REQUIREMENT
The whole of the data is to be duplicated precisely.

>>>

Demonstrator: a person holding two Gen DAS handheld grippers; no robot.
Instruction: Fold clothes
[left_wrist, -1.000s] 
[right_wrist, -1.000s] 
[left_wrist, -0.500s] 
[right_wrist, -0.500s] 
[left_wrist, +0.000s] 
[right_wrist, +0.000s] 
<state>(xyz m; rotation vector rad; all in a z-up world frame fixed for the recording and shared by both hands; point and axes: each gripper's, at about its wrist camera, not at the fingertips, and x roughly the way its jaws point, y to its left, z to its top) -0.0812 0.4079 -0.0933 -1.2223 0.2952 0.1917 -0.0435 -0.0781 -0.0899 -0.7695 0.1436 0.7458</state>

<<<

EXERCISE ANSWER
Demonstrator: a person holding two Gen DAS handheld grippers; no robot.
Instruction: Fold clothes
[left_wrist, -1.000s] 
[right_wrist, -1.000s] 
[left_wrist, -0.500s] 
[right_wrist, -0.500s] 
[left_wrist, +0.000s] 
[right_wrist, +0.000s] 
<state>(xyz m; rotation vector rad; all in a z-up world frame fixed for the recording and shared by both hands; point and axes: each gripper's, at about its wrist camera, not at the fingertips, and x roughly the way its jaws point, y to its left, z to its top) -0.0812 0.4079 -0.0933 -1.2223 0.2952 0.1917 -0.0435 -0.0781 -0.0899 -0.7695 0.1436 0.7458</state>

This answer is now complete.